What you need to do: Take the lines below beginning at the line that has "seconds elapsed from" and stopping after the line that has "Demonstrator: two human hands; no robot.", and print them exactly as they are, with no other lines.

Raw data START

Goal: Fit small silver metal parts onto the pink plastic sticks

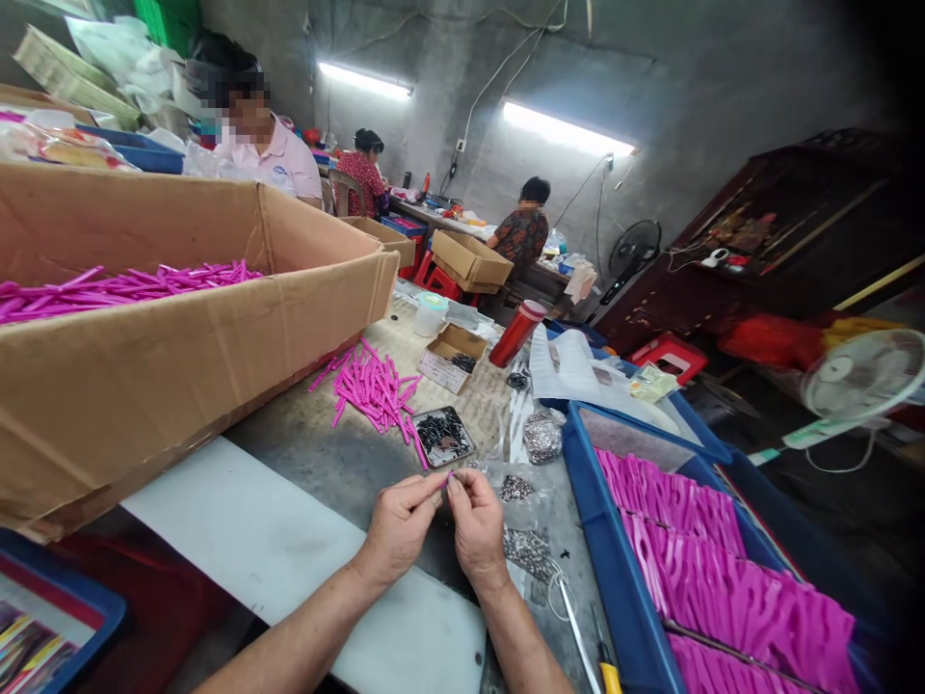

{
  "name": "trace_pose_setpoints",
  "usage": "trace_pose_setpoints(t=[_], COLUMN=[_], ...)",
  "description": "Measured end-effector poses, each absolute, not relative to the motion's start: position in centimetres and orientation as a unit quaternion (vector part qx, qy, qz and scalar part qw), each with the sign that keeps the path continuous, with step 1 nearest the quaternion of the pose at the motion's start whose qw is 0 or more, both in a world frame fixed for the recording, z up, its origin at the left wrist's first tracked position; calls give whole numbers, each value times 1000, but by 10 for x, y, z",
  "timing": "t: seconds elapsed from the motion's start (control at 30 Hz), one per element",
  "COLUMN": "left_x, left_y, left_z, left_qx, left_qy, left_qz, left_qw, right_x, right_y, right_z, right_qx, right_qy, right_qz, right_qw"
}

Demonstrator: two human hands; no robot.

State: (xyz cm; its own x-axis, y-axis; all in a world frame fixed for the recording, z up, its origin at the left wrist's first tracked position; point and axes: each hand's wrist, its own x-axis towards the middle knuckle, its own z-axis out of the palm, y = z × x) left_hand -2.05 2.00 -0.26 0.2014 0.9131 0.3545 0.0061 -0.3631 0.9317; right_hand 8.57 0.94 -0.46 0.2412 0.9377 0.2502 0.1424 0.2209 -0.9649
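My left hand (402, 528) and my right hand (477, 528) meet above the worktable, thumbs and fingers pinched together. Between their fingertips a bit of a small magenta piece (449, 476) shows; the fingers cover most of it. Just beyond them sits a small square tray (443, 437) of black parts. A loose pile of magenta plastic sticks (374, 386) lies to its left. Bags of small metal parts (526, 549) lie right beside my right hand.
A large cardboard box (180, 357) of magenta sticks stands left. Blue bins (614, 578) with rows of magenta pieces stand right. A red thermos (516, 333), a small parts box (440, 369) and a yellow-handled tool (609, 675) are on the table. Several people sit farther back.
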Motion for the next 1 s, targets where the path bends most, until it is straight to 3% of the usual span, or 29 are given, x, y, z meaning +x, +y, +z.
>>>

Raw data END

Exercise response:
  "timing": "t: seconds elapsed from the motion's start (control at 30 Hz), one per element",
  "COLUMN": "left_x, left_y, left_z, left_qx, left_qy, left_qz, left_qw, right_x, right_y, right_z, right_qx, right_qy, right_qz, right_qw"
}

Demonstrator: two human hands; no robot.

No further work remains on the exercise.